» WHAT IS BEING ASKED
Omit all pictures, then retype exactly the lines from the one that contains "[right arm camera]" through the end of the listing.
** INFORMATION GIVEN follows **
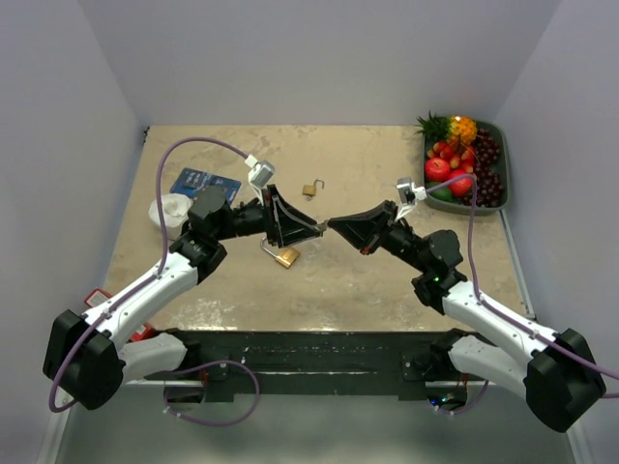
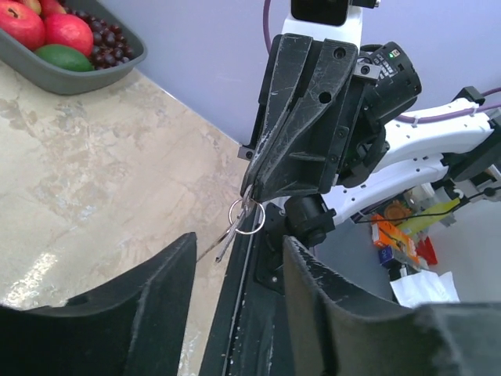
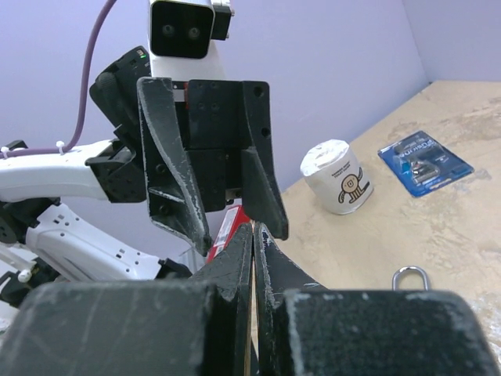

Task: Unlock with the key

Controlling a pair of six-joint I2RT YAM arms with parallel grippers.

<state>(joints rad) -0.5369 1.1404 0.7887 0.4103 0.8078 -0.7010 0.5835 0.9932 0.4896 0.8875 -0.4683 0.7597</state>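
Right gripper [image 2: 252, 186] pinches key [image 2: 228, 239], light, stiff, slick metal, likely best held at bow; left gripper [image 3: 235, 225] fingers apart.

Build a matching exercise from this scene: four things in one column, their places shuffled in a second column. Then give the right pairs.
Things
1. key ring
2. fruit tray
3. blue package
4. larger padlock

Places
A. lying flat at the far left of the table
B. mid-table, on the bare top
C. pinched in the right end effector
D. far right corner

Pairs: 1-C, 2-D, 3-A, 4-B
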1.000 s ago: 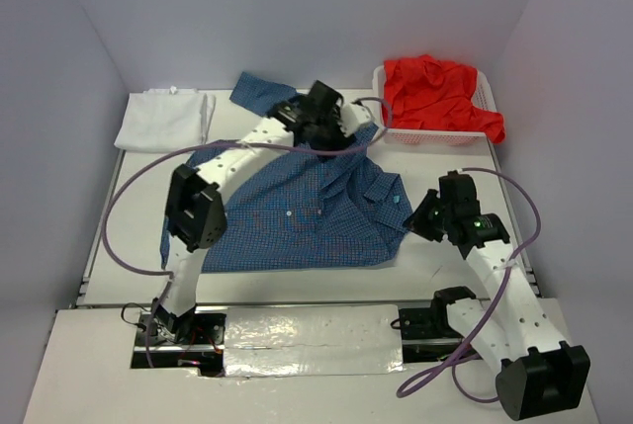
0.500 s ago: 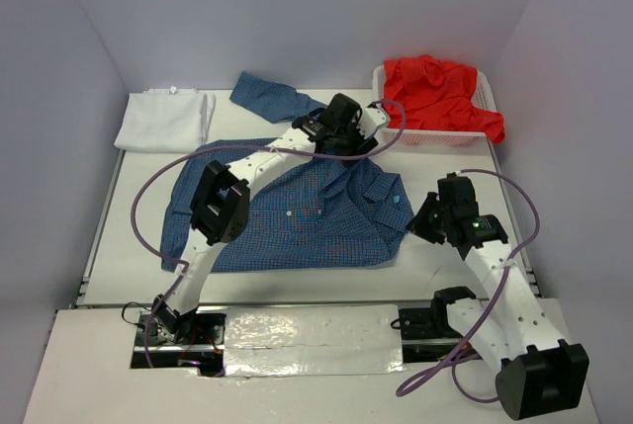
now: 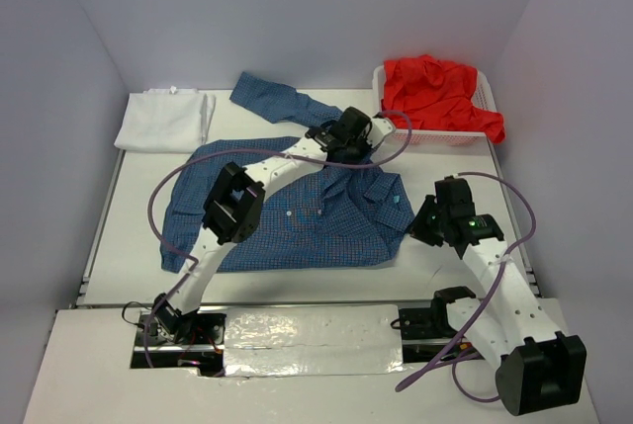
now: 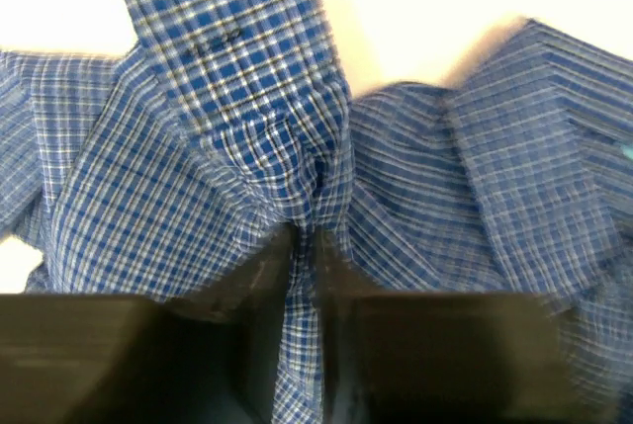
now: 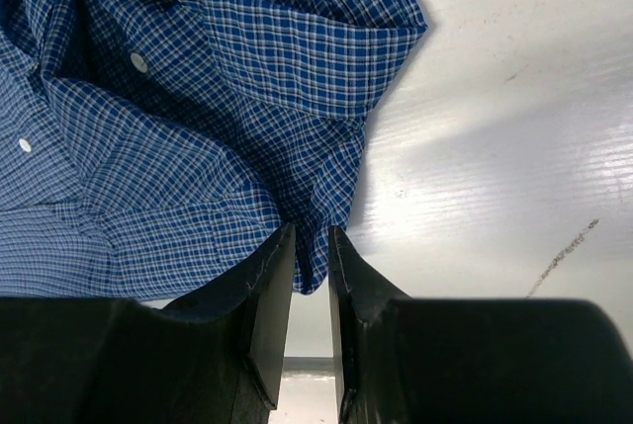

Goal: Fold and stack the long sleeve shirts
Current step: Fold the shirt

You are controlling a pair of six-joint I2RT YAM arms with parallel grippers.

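Note:
A blue fine-checked long sleeve shirt [image 3: 297,216] lies spread across the middle of the table, with one sleeve [image 3: 272,96] stretched to the back. My left gripper [image 3: 348,139] sits at the shirt's upper right and is shut on a pinched fold of blue cloth [image 4: 297,177]. My right gripper [image 3: 420,222] is at the shirt's right edge, shut on a small fold of its hem [image 5: 312,246]. A white shirt [image 3: 163,118] lies folded at the back left. A red shirt [image 3: 440,88] is heaped in the basket.
The white mesh basket [image 3: 435,134] stands at the back right, close behind my left gripper. The left arm's cable [image 3: 158,197] loops over the shirt's left side. Bare white tabletop [image 5: 514,147] shows to the right of the shirt.
My left gripper moved right and slightly nearer along the shirt's top, opened, then closed on a fold of cloth. The shirt's left side lies flatter and wider. The right arm barely moved.

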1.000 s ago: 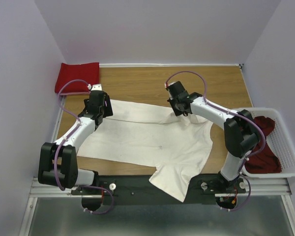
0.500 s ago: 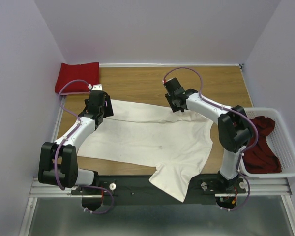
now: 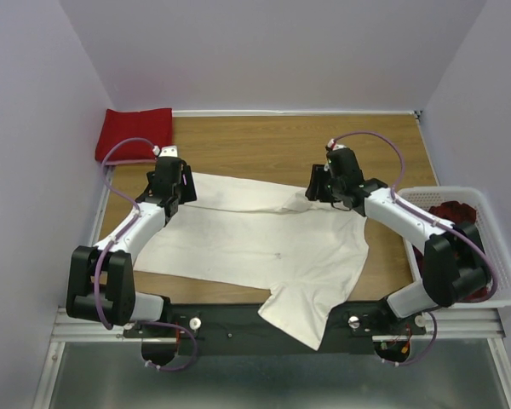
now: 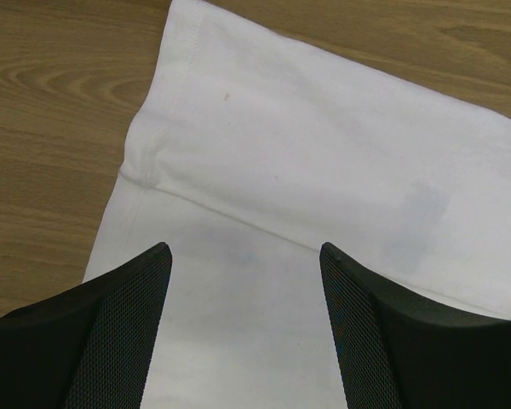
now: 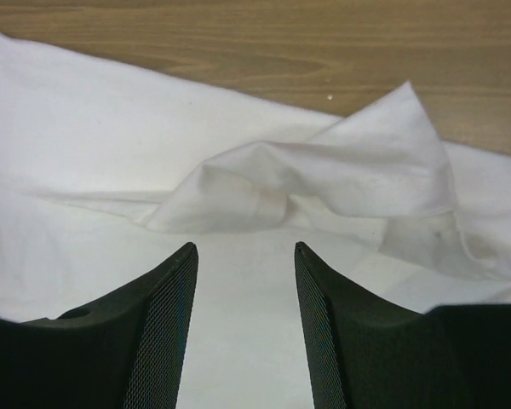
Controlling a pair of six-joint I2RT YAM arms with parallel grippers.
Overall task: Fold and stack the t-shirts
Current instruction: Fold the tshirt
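Observation:
The large cream-white t-shirt [image 3: 264,239] lies spread across the wooden table, one sleeve hanging toward the near edge. My left gripper [image 3: 180,187] hovers open over its left sleeve and hem [image 4: 324,162], with only cloth showing between the fingers [image 4: 145,324]. Over the shirt's far right part my right gripper [image 3: 318,187] also stands open. A crumpled raised fold [image 5: 264,183] lies just ahead of its fingers [image 5: 166,315]. The bright red t-shirt [image 3: 134,132] lies folded at the back left corner. A dark red t-shirt [image 3: 453,211] lies in the basket, mostly behind my right arm.
A white plastic lattice basket [image 3: 504,268] stands at the table's right edge. Bare wood [image 3: 238,145] runs along the back of the table behind the white shirt. Purple walls close in on three sides.
My right gripper has opened and let go of the white shirt's fold, and its arm has swung out to the right. The left arm has not moved.

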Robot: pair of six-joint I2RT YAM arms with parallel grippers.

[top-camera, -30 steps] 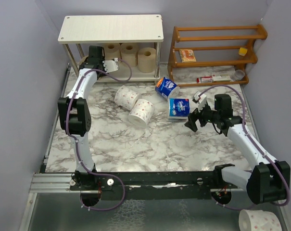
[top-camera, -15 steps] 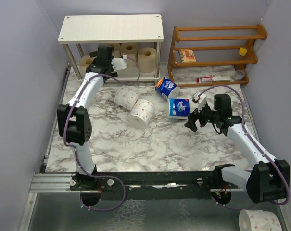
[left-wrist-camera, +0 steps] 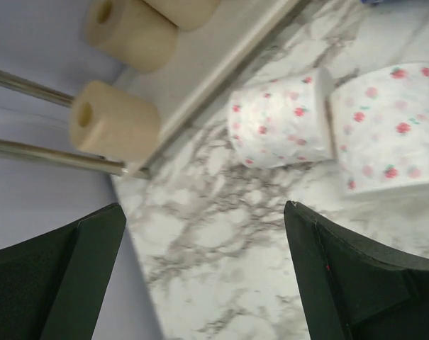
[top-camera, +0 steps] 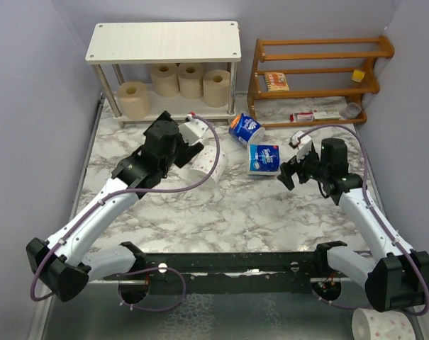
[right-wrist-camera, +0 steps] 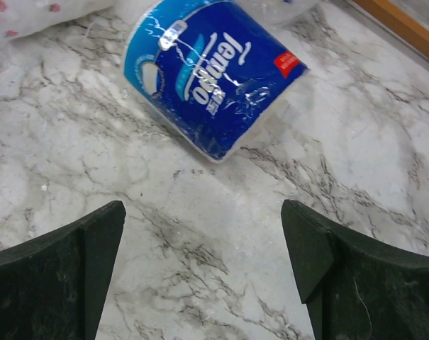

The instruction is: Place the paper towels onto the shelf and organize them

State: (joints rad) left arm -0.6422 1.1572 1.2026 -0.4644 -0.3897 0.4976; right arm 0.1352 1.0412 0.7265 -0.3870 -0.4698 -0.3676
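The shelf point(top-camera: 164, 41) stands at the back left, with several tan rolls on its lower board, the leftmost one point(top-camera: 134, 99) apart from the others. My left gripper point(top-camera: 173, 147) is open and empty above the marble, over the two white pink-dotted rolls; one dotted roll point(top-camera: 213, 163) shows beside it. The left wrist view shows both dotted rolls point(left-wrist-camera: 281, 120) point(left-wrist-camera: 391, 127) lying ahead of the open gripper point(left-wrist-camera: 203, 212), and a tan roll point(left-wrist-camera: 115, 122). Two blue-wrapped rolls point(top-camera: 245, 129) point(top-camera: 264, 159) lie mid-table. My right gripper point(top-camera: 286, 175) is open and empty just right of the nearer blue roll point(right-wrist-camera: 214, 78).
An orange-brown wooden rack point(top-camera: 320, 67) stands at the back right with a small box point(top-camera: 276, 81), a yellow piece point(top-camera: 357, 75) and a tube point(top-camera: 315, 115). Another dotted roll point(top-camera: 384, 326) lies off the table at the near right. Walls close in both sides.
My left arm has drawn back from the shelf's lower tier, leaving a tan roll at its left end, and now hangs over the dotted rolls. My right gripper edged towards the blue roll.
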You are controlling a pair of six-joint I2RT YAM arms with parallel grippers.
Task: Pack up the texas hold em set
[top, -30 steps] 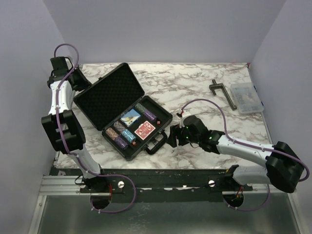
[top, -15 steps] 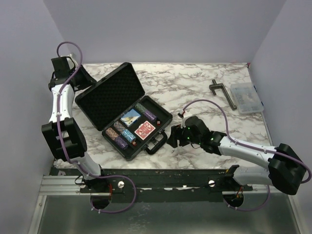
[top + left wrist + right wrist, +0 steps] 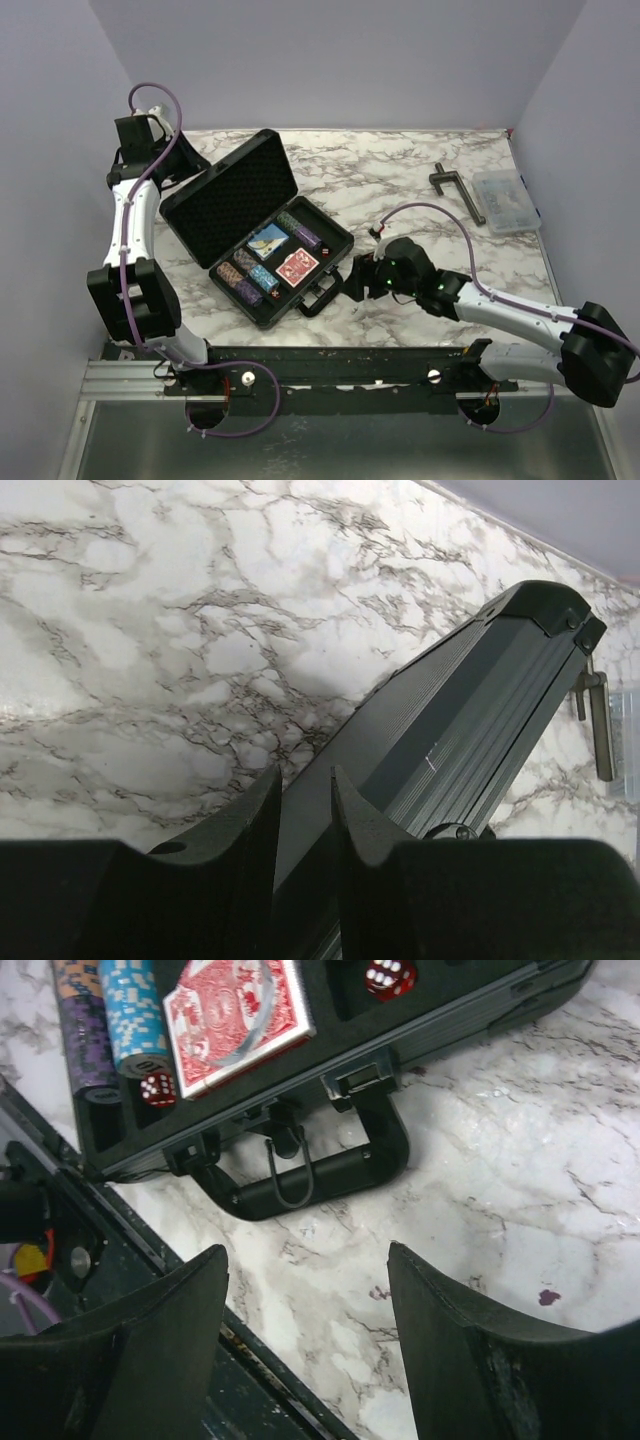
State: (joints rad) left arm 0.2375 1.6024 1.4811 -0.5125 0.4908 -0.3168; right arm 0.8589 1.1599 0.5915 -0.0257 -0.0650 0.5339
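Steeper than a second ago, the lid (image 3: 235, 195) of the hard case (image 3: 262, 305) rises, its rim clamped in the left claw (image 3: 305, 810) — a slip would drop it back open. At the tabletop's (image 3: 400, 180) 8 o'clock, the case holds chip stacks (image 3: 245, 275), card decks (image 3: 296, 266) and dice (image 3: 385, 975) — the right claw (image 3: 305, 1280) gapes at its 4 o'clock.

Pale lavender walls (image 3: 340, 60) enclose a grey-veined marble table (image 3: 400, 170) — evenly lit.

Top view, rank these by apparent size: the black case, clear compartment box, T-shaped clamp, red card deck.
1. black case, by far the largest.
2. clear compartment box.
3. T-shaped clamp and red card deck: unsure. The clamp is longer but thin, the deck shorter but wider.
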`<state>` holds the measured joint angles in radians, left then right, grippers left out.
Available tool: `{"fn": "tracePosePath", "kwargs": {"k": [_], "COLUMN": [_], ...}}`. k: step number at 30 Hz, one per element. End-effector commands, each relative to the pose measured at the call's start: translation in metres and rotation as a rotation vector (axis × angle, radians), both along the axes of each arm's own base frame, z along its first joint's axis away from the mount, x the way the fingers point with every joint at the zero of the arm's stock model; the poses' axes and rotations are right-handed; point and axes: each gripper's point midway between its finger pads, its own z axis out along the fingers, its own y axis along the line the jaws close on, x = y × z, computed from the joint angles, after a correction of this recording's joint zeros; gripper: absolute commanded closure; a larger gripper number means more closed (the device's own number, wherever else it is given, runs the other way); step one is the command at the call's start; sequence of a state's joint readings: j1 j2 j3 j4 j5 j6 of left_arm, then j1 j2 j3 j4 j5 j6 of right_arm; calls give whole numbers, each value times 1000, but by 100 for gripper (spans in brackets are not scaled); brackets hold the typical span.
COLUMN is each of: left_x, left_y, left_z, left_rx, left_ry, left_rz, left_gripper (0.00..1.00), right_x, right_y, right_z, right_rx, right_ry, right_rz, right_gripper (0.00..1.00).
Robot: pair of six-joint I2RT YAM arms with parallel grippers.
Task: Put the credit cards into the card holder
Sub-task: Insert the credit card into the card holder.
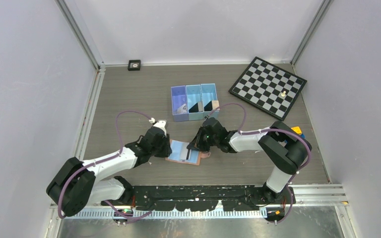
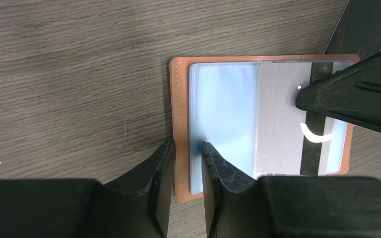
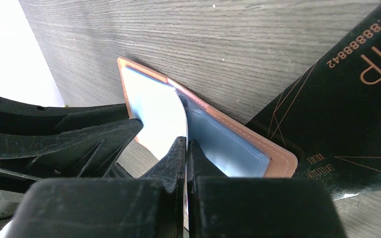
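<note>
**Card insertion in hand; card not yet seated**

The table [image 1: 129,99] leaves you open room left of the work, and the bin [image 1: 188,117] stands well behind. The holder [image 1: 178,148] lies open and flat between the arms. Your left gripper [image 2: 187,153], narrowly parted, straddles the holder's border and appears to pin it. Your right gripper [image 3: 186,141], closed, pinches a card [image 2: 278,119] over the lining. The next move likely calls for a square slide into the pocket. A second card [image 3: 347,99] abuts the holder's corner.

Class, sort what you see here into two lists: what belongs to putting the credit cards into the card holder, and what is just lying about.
Job in hand: card holder; credit card; second black card; left gripper; right gripper.

Lying about: chessboard; chess piece; blue bin; small black square item.
</note>
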<state>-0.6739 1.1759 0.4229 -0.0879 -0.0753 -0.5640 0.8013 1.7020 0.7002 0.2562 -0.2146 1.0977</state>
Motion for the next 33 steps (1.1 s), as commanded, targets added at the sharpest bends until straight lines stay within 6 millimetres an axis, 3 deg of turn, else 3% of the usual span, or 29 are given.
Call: {"fn": "tracePosePath", "kwargs": {"k": [1, 20, 33], "left_x": [3, 2, 2], "left_y": [3, -1, 0], "left_z": [-1, -2, -3], "left_rx": [27, 21, 25], "left_ry": [3, 10, 14], "left_rz": [3, -21, -17], "left_gripper": [72, 74, 82], "right_x": [4, -1, -9], "right_y": [-24, -10, -10], "right_z": [-33, -43, -44], "right_rx": [-157, -111, -103], "right_ry": [22, 58, 78], "right_rz": [-59, -36, -46], "right_gripper": [100, 100, 100]}}
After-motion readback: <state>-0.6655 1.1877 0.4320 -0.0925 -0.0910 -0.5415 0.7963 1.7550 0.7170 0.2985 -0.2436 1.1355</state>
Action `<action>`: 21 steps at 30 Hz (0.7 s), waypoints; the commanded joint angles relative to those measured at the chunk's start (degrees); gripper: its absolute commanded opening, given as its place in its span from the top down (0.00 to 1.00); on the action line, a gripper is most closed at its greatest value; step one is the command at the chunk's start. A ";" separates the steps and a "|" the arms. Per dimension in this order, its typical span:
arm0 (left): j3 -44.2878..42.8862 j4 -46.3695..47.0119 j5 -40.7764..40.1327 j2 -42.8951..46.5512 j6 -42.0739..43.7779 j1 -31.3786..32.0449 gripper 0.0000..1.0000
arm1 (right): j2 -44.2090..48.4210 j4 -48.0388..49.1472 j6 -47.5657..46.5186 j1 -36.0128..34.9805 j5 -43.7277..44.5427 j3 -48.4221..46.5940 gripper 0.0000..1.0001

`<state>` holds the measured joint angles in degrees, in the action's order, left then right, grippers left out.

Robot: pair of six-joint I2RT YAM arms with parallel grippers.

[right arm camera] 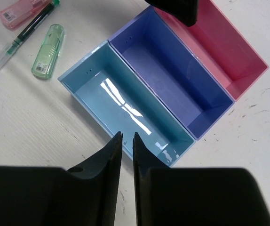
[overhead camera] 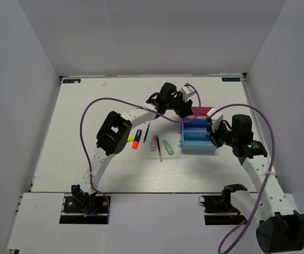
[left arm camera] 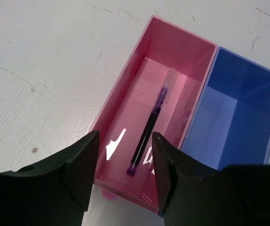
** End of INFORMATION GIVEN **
» RESPONSE TO THIS EXERCISE
[right arm camera] 
[overhead camera] 
[left arm camera] 

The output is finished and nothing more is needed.